The Mandarin Cat Shark is an exciting new species of shark which has just been
discovered collected in the northern Philippines. The incredible pattern of the ‘cat shark’ has an uncanny resemblance to the beloved Mandarin goby, and we’ve never seen a shark so beautiful that it made us want to have a nice large shark tank of our own.
Here at Reef Builders we like to focus on the reef and the aquarium side of the hobby, but every now and then, some interesting shark species and specimens will be news worthy enough that we have to take a slight detour from our usual fodder. We’ve covered new species of epaulette sharks, Atelomycterus erdmanni, Hemiscyllium halmahera, and Hemiscyllum michaeli, the birth of albino bamboo cat sharks, and the accidental catch of a nest of chain link cat sharks. But in all of our years, we’ve never seen any shark as sensational as this unknown elasmobranch with the psychedelic pattern of the mandarin cat shark.
To be perfectly honest, we had the most rudimentary grasp of shark taxonomy before we saw the first photos of the Mandarin Cat Shark, but seeing such a sensational pattern on a dwarf shark species motivated us to dive in head first and try to figure out what this particular fish is. After several days of sleuthing we are now infinitely more versed in the specifics of several different shark families, and we’ve come to some conclusions about our gorgeously patterned shark friend here.
For starters, the Mandarin Cat Shark is not a ‘cat shark’ at all, but belongs to a small group of elasmobranchs known as ‘finback cat sharks’. The ‘Finbacks’ include a small number of deep living and bottom dwelling species and belong to the family Proscylliidae. Meanwhile the ‘true’ cat sharks belong to the family Scyliorhinidae and include over 150 species.
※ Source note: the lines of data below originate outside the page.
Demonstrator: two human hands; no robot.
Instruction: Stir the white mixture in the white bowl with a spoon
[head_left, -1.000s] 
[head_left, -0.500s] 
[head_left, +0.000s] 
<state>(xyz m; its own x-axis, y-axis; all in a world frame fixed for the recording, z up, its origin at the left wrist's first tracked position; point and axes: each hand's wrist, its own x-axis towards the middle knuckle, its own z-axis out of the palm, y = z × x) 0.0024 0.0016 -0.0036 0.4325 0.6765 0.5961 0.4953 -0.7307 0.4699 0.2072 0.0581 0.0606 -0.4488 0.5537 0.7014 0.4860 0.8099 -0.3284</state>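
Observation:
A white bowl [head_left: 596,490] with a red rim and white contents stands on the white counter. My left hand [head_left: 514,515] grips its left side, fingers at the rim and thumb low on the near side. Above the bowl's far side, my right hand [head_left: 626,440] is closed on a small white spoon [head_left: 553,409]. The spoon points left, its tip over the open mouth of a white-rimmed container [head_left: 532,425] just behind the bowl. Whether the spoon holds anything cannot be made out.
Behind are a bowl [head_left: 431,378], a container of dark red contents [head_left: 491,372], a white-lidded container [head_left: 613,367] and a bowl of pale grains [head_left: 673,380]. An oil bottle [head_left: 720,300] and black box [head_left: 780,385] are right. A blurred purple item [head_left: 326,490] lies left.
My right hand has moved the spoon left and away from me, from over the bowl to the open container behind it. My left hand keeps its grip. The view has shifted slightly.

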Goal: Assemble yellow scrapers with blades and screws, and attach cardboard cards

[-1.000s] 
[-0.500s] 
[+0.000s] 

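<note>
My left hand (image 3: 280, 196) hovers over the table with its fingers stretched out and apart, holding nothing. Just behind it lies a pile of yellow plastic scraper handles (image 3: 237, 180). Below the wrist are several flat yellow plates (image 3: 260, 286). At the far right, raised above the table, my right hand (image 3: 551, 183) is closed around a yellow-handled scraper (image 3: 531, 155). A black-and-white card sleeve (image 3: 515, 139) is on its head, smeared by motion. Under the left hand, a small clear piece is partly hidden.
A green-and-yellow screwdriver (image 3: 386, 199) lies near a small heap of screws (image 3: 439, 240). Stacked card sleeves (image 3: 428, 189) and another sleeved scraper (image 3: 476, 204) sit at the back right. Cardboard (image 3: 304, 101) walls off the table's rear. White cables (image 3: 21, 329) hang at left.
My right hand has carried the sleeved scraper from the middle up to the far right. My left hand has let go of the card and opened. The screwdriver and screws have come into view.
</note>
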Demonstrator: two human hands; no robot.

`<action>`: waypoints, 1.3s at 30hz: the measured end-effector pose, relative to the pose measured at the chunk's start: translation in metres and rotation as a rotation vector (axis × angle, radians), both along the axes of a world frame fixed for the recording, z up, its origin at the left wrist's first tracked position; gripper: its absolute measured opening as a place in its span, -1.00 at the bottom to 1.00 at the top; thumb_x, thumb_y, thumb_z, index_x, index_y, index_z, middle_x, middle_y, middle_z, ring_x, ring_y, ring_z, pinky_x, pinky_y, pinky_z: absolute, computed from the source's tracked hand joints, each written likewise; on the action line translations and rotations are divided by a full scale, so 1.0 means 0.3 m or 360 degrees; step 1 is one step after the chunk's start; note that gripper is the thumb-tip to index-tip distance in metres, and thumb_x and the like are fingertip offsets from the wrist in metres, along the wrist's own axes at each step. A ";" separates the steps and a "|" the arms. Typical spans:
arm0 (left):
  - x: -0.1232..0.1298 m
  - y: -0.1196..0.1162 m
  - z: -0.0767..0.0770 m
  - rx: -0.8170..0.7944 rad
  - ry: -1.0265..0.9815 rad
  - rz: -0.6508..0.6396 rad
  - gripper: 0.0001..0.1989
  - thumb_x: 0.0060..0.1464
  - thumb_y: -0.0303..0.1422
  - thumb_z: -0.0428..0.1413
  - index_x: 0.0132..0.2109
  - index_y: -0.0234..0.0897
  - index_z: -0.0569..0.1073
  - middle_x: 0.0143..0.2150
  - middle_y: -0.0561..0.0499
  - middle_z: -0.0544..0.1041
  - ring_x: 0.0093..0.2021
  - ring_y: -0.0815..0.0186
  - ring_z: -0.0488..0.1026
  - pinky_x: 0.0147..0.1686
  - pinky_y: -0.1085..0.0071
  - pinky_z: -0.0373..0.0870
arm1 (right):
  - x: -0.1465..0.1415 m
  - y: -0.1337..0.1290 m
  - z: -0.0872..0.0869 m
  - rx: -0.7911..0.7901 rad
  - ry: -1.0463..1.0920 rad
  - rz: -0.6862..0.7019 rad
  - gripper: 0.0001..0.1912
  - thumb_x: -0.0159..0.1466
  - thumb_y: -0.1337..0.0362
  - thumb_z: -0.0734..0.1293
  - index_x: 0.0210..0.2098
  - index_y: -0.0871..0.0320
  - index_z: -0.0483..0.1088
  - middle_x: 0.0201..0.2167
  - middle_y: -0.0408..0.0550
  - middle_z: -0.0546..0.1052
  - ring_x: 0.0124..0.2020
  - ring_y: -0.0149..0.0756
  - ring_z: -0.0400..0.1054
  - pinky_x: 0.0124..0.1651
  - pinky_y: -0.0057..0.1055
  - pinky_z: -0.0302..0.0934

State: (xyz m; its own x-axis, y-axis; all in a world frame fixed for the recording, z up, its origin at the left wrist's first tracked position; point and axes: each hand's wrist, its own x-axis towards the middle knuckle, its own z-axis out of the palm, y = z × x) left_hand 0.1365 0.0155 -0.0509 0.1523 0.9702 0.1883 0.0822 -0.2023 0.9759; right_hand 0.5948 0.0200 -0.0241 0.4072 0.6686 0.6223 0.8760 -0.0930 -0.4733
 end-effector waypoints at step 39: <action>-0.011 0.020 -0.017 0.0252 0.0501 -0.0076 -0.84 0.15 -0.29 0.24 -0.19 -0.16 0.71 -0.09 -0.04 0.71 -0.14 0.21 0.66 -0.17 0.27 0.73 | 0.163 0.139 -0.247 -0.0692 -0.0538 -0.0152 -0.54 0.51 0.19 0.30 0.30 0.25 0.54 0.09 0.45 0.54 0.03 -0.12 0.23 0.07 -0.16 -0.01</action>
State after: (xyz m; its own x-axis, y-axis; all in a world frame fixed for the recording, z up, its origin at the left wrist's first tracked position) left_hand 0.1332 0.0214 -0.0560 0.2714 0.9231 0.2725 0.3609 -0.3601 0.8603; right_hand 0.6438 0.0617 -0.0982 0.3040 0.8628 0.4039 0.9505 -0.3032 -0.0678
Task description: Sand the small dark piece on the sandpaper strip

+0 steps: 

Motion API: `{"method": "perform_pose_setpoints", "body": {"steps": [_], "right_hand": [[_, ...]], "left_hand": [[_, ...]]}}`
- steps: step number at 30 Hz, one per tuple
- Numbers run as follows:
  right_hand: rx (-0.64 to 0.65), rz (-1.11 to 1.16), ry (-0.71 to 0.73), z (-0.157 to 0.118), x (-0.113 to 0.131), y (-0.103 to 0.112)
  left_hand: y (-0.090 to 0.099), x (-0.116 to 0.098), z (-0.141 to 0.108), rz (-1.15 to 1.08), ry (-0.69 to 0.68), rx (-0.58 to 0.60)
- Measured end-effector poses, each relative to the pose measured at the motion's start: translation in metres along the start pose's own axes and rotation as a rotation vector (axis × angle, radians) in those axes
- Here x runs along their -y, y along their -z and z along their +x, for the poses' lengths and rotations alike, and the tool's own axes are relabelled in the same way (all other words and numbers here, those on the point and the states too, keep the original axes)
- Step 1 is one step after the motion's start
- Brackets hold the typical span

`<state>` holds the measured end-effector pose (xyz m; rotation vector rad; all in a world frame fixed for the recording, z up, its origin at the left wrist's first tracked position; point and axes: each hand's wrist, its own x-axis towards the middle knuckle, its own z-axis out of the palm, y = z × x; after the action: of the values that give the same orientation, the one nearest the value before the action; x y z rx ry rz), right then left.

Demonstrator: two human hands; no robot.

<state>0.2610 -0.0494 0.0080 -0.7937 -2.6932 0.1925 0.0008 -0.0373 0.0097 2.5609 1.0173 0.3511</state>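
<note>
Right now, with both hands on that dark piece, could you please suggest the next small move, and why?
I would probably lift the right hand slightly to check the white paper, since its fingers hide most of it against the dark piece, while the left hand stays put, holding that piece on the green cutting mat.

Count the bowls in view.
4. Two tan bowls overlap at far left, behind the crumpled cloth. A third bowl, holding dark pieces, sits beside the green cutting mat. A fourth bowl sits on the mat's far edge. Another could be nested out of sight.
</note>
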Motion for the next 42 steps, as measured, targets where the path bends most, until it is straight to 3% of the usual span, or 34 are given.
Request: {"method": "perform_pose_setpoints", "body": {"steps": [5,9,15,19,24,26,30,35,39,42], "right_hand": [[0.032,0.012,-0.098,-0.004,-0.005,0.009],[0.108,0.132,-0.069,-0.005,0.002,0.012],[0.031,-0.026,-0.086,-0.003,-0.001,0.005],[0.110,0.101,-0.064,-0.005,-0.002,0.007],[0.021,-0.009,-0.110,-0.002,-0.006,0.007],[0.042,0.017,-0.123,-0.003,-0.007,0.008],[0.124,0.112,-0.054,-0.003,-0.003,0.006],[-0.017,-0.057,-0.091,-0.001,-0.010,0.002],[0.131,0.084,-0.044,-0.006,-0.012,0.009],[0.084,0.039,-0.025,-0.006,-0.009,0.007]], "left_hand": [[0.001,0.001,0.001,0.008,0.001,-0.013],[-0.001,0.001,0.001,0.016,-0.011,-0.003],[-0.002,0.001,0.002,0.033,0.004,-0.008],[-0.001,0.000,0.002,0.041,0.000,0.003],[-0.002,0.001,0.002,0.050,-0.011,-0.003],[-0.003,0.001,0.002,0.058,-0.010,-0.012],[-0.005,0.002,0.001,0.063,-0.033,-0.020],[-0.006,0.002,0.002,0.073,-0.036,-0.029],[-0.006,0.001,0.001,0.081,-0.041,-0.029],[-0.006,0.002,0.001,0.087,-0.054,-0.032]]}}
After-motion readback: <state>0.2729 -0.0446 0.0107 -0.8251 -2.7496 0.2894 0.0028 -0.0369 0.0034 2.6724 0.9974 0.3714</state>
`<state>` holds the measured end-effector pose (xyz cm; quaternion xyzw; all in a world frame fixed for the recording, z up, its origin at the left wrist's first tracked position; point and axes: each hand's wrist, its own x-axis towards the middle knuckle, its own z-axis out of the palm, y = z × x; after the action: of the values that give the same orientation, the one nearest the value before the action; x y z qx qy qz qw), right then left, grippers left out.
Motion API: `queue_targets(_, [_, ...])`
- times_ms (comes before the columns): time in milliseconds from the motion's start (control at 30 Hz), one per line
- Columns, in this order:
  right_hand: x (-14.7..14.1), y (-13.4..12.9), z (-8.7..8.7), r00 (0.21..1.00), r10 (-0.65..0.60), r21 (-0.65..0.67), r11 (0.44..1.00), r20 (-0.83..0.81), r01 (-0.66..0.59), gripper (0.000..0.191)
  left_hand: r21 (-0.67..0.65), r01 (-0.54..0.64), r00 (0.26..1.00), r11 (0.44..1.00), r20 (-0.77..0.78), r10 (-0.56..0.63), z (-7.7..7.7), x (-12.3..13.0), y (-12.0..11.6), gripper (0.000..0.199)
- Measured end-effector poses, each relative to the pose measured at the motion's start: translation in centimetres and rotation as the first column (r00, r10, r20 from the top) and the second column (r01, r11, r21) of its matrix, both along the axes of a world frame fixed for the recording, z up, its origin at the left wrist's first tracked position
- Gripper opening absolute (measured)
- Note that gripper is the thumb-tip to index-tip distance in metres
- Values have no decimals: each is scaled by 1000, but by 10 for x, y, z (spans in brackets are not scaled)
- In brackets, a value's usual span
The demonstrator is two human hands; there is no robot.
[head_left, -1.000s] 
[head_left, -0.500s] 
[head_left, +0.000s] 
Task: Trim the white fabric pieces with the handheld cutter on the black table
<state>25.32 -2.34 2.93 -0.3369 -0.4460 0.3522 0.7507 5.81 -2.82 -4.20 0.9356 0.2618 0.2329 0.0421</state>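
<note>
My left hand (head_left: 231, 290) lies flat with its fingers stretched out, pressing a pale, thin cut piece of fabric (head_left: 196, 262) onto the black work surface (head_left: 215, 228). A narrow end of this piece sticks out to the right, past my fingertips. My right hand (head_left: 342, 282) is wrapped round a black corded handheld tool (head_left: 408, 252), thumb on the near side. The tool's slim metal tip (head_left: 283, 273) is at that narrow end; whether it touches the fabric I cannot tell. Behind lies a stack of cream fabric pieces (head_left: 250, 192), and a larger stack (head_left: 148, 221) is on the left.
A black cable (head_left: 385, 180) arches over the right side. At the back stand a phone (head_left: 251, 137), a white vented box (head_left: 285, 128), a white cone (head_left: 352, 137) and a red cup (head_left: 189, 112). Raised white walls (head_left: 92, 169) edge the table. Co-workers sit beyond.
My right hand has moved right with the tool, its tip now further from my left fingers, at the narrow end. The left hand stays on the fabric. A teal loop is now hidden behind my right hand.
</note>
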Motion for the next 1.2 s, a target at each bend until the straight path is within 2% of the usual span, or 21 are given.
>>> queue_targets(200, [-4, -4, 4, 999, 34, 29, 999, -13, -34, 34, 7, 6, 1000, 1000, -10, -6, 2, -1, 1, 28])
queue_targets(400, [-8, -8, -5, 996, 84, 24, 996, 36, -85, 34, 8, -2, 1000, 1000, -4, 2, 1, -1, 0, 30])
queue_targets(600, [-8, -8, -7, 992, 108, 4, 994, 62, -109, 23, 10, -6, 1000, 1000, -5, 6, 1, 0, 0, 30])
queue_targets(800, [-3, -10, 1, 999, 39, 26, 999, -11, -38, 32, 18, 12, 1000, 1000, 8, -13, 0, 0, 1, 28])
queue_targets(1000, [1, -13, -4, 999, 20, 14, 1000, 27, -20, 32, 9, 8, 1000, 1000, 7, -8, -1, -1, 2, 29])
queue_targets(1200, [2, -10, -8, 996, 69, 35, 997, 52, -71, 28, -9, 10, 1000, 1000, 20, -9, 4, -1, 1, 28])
Both the finback and true cat sharks are generally ground dwelling and have small adult sizes of three feet or less, but there’s a very easy way to distinguish between the two groups. True cat sharks have a first dorsal fin which is positioned well behind pelvic fins, or directly over them, whereas the finback cat sharks have taller dorsal fins, with the first dorsal fin well ahead of the pelvic fins, almost to the margin. This feature of finback sharks is in full display on this one live specimen of Mandarin finback cat shark we have illustrated here.
There are only six recognized species in the family Proscylliidae, with three genera containing species known as the ‘magnificent cat shark’ and ‘harlequin cat shark’, but neither of those can hold a candle to the graceful and beautiful specimen in focus today. The most similar species of sharks to the Mandarin Cat Shark are the genus Proscyllium whose juveniles share some similarities in pattern to the Mandarin, but significantly different enough that we are confident in labelling the Mandarin as a new species.
The Mandarin Finback cat shark was collected in the Santa Ana region of the Northern Philippines by fishermen employed by RVS Fishworld. The Mandarin Cat Shark was incidentally fished up on a hook and line and brought up from a depth between 160 and 400 feet deep, but carefully brought up over the course of 18 hours! Several specimens were caught by the fishermen to eat or sell in local fish markets, but at least one individual survived the long ascent to the surface.
The new Mandarin Finback cat shark is now alive and well at RVS Fishworld’s main exporting station where it is being observed and conditioned for aquarium life. What makes the Mandarin Cat Shark particularly exciting is its small adult size and the possibility of breeding these fish in captivity.
Proscyllium species have a maximum size of 65cm or just about two feet, but their slender size imparts very little mass to these fish, making them perfect aquarium specimens. The genus has not yet been bred in captivity, but since the sharks are easy to sex and many other smaller species of sharks have been bred in captivity, there’s a real possibility that an individual could acquire a pair and begin their very own breeding program of the Proscyllium sp. “Mandarin”.
But we’re getting ahead of ourselves here, and with this article we’ve thoroughly scratched our itch to know more about this very interesting group of small, benthic sharks. We’ve never seen anything quite like the Mandarin Cat Shark but we’ll keep tabs on this first individual to see how its saga unfolds in the aquarium world.
Update: After we shared these exclusive first pictures of the live Mandarin shark, we received more photos of the shark. Some pertinent phots clearly showed the mouth and underbelly of this exciting shark species, and we have come to a positive identification for this shark, which is a known species.
Hemitriakis complicofasciata is a little known shark species that was only recently described in 2004 with a distribution range that overlaps well with the northern Philippines region where this specimen was caught. Hemitriakis complicofasciata is also known as the ocellate topeshark which still reaches only the modest size of 80cm, or 2.5 feet. The markings on this juvenile shark should change and fade as it grows into adulthood but the degree to which the overall appearance changes is currently unknown. Sincere thanks to Chris Avila of BenthicSharks.ca for helping us come to this positive ID.